**How to complete this task:**
The whole listing must be returned exactly, with no line missing.
---
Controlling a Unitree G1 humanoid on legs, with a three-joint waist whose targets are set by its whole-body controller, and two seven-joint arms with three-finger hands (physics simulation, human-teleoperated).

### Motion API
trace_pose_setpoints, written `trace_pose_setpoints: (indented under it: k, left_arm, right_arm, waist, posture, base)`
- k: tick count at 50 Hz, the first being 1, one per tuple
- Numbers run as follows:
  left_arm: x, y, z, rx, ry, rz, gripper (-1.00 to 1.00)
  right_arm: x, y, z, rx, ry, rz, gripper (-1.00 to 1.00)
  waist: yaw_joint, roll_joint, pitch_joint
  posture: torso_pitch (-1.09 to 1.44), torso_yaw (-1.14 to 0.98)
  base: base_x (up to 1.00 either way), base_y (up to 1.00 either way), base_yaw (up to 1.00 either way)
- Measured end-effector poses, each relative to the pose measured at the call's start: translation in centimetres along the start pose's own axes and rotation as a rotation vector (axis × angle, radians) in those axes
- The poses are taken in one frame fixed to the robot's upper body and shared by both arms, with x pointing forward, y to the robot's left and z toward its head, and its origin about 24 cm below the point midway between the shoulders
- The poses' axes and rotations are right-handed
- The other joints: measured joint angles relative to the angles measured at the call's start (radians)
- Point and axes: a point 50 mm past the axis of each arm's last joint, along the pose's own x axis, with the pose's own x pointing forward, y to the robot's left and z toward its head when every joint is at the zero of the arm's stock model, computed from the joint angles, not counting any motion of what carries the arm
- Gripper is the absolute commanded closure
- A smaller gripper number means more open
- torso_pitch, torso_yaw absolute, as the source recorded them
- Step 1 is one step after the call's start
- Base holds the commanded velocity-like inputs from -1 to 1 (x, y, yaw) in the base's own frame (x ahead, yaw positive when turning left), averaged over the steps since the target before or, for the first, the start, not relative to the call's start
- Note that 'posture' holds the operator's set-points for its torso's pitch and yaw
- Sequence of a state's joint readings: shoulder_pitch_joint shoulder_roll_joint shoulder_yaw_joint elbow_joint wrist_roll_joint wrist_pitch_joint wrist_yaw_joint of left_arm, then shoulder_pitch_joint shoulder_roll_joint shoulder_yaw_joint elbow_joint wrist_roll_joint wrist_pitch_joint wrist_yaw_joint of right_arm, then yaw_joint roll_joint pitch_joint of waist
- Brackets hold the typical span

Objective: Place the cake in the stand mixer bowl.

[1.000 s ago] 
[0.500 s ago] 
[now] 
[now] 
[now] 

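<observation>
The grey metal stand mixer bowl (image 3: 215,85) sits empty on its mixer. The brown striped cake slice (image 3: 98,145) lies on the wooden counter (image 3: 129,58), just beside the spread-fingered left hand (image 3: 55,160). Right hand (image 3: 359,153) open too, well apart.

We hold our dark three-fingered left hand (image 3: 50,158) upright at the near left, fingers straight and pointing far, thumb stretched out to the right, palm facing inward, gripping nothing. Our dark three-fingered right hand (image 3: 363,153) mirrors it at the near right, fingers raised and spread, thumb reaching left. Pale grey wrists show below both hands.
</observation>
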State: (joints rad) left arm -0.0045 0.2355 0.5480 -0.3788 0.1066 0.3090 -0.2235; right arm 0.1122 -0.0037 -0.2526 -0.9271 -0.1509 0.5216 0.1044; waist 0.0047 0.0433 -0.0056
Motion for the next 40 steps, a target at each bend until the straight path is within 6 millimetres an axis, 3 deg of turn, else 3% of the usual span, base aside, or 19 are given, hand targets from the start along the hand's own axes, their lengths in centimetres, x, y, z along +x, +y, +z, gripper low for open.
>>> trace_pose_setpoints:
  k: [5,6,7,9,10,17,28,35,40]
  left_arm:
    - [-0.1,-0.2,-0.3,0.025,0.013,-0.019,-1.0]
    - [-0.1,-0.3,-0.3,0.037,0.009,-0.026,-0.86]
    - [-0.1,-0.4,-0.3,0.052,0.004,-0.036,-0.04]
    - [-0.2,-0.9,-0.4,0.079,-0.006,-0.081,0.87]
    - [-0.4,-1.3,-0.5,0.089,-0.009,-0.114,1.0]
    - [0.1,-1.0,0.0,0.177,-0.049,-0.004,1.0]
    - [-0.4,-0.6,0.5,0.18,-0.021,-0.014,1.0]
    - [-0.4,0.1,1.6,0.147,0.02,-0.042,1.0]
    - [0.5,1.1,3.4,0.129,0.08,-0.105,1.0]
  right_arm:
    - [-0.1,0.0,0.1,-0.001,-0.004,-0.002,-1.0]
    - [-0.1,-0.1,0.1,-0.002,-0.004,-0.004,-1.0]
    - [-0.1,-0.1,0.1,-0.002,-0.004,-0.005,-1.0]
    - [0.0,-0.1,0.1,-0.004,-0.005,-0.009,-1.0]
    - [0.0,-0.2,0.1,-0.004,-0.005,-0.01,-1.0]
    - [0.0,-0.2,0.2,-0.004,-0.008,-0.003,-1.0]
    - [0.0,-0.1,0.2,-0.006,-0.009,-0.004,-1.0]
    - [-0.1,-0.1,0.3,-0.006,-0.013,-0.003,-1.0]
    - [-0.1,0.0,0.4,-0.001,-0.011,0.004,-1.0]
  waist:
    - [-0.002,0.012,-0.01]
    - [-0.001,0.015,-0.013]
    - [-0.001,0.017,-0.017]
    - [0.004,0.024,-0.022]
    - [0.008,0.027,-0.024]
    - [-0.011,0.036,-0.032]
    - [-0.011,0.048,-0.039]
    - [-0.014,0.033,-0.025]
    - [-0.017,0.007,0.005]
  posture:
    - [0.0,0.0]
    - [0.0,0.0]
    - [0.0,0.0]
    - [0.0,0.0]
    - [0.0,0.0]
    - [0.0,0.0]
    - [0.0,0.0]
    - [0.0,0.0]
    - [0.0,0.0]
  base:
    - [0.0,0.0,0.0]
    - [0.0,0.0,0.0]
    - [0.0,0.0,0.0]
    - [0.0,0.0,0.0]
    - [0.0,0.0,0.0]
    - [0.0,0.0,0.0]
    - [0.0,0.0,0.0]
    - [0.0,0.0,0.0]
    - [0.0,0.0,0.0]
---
**Answer to this exercise:**
Controlling a Unitree G1 humanoid on legs, with a three-joint waist whose targets are set by its whole-body controller, and two seven-joint arms with three-finger hands (physics simulation, human-teleoperated).

### Motion API
trace_pose_setpoints, written `trace_pose_setpoints: (indented under it: k, left_arm, right_arm, waist, posture, base)`
- k: tick count at 50 Hz, the first being 1, one per tuple
- Numbers run as follows:
  left_arm: x, y, z, rx, ry, rz, gripper (-1.00 to 1.00)
  right_arm: x, y, z, rx, ry, rz, gripper (-1.00 to 1.00)
  waist: yaw_joint, roll_joint, pitch_joint
  posture: torso_pitch (-1.09 to 1.44), torso_yaw (-1.14 to 0.98)
  base: base_x (up to 1.00 either way), base_y (up to 1.00 either way), base_yaw (up to 1.00 either way)
- Measured end-effector poses, each relative to the pose measured at the call's start: translation in centimetres along the start pose's own axes and rotation as a rotation vector (axis × angle, radians) in those axes
- The poses are taken in one frame fixed to the robot's upper body and shared by both arms, with x pointing forward, y to the robot's left and z toward its head, and its origin about 24 cm below the point midway between the shoulders
- The poses' axes and rotations are right-handed
- The other joints: measured joint angles relative to the angles measured at the call's start (radians)
- Point and axes: a point 50 mm past the axis of each arm's last joint, along the pose's own x axis, with the pose's own x pointing forward, y to the robot's left and z toward its head when every joint is at the zero of the arm's stock model, computed from the joint angles, not counting any motion of what carries the arm
- Gripper is the absolute commanded closure
- A smaller gripper number means more open
- torso_pitch, torso_yaw absolute, as the source recorded them
- Step 1 is one step after the call's start
- Base holds the commanded velocity-like inputs from -1 to 1 (x, y, yaw) in the base's own frame (x ahead, yaw positive when turning left), averaged over the steps since the target before or, for the first, the start, not relative to the call's start
- Note that 'posture' holds the operator's set-points for its torso's pitch and yaw
- Sequence of a state's joint readings: shoulder_pitch_joint shoulder_roll_joint shoulder_yaw_joint elbow_joint wrist_roll_joint wrist_pitch_joint wrist_yaw_joint of left_arm, then shoulder_pitch_joint shoulder_roll_joint shoulder_yaw_joint elbow_joint wrist_roll_joint wrist_pitch_joint wrist_yaw_joint of right_arm, then yaw_joint roll_joint pitch_joint of waist
- Brackets hold the typical span

Objective: Place the cake in the stand mixer bowl.

[1.000 s ago] 
[0.500 s ago] 
[now] 
[now] 
[now] 

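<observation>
The grey metal stand mixer bowl (image 3: 215,85) sits empty on its mixer. The brown striped cake slice (image 3: 98,145) lies on the wooden counter (image 3: 129,58), just beside the spread-fingered left hand (image 3: 55,160). Right hand (image 3: 359,153) open too, well apart.

We hold our dark three-fingered left hand (image 3: 50,158) upright at the near left, fingers straight and pointing far, thumb stretched out to the right, palm facing inward, gripping nothing. Our dark three-fingered right hand (image 3: 363,153) mirrors it at the near right, fingers raised and spread, thumb reaching left. Pale grey wrists show below both hands.
</observation>
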State: (joints rad) left arm -0.0045 0.2355 0.5480 -0.3788 0.1066 0.3090 -0.2235; right arm 0.1122 -0.0037 -0.2526 -0.9271 -0.1509 0.5216 0.1044; waist 0.0047 0.0433 -0.0056
Motion for the next 40 steps, a target at each bend until the straight path is within 6 millimetres an axis, 3 deg of turn, else 3% of the usual span, base aside, or 19 are given, hand targets from the start along the hand's own axes, their lengths in centimetres, x, y, z along +x, +y, +z, gripper low for open.
>>> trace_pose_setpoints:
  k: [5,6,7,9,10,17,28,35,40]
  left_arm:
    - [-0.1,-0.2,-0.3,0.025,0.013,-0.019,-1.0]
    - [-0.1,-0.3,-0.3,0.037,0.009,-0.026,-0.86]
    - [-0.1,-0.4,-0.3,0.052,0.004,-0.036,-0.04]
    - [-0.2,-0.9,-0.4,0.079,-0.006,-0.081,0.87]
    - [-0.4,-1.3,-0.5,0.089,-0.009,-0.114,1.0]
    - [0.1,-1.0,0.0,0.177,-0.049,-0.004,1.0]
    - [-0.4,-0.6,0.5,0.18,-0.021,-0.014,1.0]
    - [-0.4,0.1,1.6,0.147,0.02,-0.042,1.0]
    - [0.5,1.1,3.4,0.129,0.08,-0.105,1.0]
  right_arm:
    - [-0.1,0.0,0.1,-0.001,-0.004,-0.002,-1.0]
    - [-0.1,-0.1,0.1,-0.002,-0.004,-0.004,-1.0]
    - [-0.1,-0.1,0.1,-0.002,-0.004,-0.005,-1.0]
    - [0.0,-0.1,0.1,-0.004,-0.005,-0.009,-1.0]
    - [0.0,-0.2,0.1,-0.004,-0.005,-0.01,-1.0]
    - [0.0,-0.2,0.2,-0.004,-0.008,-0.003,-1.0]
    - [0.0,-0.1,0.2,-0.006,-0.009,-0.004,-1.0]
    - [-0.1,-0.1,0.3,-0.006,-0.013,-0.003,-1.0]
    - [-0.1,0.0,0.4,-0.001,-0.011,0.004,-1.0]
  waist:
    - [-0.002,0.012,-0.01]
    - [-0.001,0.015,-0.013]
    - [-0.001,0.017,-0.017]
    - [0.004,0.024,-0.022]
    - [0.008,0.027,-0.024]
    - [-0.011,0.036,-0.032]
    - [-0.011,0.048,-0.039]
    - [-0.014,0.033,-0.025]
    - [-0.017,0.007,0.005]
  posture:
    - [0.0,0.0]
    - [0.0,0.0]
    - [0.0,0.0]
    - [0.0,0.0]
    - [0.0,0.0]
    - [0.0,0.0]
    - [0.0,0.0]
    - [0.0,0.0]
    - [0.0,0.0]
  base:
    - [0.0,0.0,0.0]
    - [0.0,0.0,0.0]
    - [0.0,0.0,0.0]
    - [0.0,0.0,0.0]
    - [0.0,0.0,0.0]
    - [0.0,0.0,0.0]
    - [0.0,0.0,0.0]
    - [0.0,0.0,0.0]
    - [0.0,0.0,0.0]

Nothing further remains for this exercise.